Extract from a directory SWHID:
geoextent -b --download-skip-nogeo swh:1:dir:92890dbe77bbe36ccba724673bc62c2764df4f5a
Extract from a Remote GeoTIFF (COG)¶
Extract extent directly from a remote Cloud Optimized GeoTIFF (COG) URL — only the file header is downloaded:
geoextent -b https://raw.githubusercontent.com/GeoTIFF/test-data/main/files/gfw-azores.tif
Extract with temporal extent:
geoextent -b -t https://zenodo.org/records/14711942/files/FSM_1-km_MED-epsg.4326_v01.tif
Smart metadata-first extraction¶
Use --metadata-first to try metadata-only extraction first, falling back to data download if the provider has no metadata or the metadata didn’t yield results. This is useful for batch extractions across multiple providers:
geoextent -b --metadata-first 10.12761/sgn.2018.10225
geoextent -b --metadata-first Q64
Extract from GEO Knowledge Hub (automatic metadata fallback)¶
Some providers (e.g., GEO Knowledge Hub packages) have data files disabled. Geoextent automatically falls back to metadata-only extraction when this happens:
geoextent -b https://gkhub.earthobservations.org/packages/msaw9-hzd25
To disable the automatic fallback, use --no-metadata-fallback:
geoextent -b --no-metadata-fallback https://gkhub.earthobservations.org/packages/msaw9-hzd25
Extract from three German regional datasets with a convex hull — Wikidata (Berlin), 4TU (Dresden), and Senckenberg all use fast metadata extraction, producing a compact convex hull over central Germany:
geoextent -b --convex-hull --metadata-first Q64 https://data.4tu.nl/datasets/3035126d-ee51-4dbd-a187-5f6b0be85e9f/1 10.12761/sgn.2018.10225
Download size limits¶
Use --max-download-size to cap how much data geoextent will download from a repository. The value accepts human-friendly size strings (parsed by filesizelib):
Format |
Meaning |
|---|---|
|
100 megabytes (decimal) |
|
2 gigabytes (decimal) |
|
500 kilobytes (decimal) |
|
10 mebibytes (binary) |
|
0.5 gibibytes (binary) |
|
1.5 terabytes (decimal) |
When the total download exceeds the limit, the CLI prompts for confirmation instead of silently truncating the file list. This works for all providers whose APIs report file sizes before download:
Zenodo: the download is approximately 45.2 MB (limit is 20 MB).
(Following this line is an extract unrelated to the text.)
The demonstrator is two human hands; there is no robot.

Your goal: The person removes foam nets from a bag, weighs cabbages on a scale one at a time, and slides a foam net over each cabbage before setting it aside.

Proceed with download? [y/N]
Answering y retries with the actual size as the new limit. In non-interactive contexts (scripts, CI pipelines), geoextent exits with an error. To avoid the prompt entirely, use --no-download-data for metadata-only extraction or set a sufficiently large --max-download-size.
Note
The interactive prompt relies on providers reporting file sizes in their API metadata before download. Metadata-only providers (DEIMS-SDR, NFDI4Earth, HALO DB, Wikidata, Pensoft) do not download data files, so the size limit does not apply to them.
# Download at most 20 MB of data
geoextent -b -t --max-download-size 20MB 10.23728/b2share.26jnj-a4x24
# Limit GBIF DwC-A download to 500 MB
geoextent -b -t --max-download-size 500MB 10.15468/6bleia
# Use binary units
geoextent -b --max-download-size 0.5GiB 10.5281/zenodo.4593540
For GBIF datasets, Darwin Core Archive (DwC-A) downloads have an additional built-in soft limit of 1 GB. When a DwC-A archive exceeds this limit (or the --max-download-size value, whichever is smaller), the CLI also prompts interactively.
You can trigger this prompt intentionally by setting a very small limit:
$ geoextent -b --max-download-size 1KB 10.5281/zenodo.820562
Zenodo: the download is approximately 2.3 MB (limit is 0 MB).
Proceed with download? [y/N] N
Answering N (or pressing Enter) cancels the download and produces no output.
Comparing extraction modes: metadata, download, and convex hull¶
The following three calls on an Arctic Data Center dataset of ice wedge thermokarst polygons at Point Lay, Alaska illustrate how --no-download-data and --convex-hull affect the output geometry.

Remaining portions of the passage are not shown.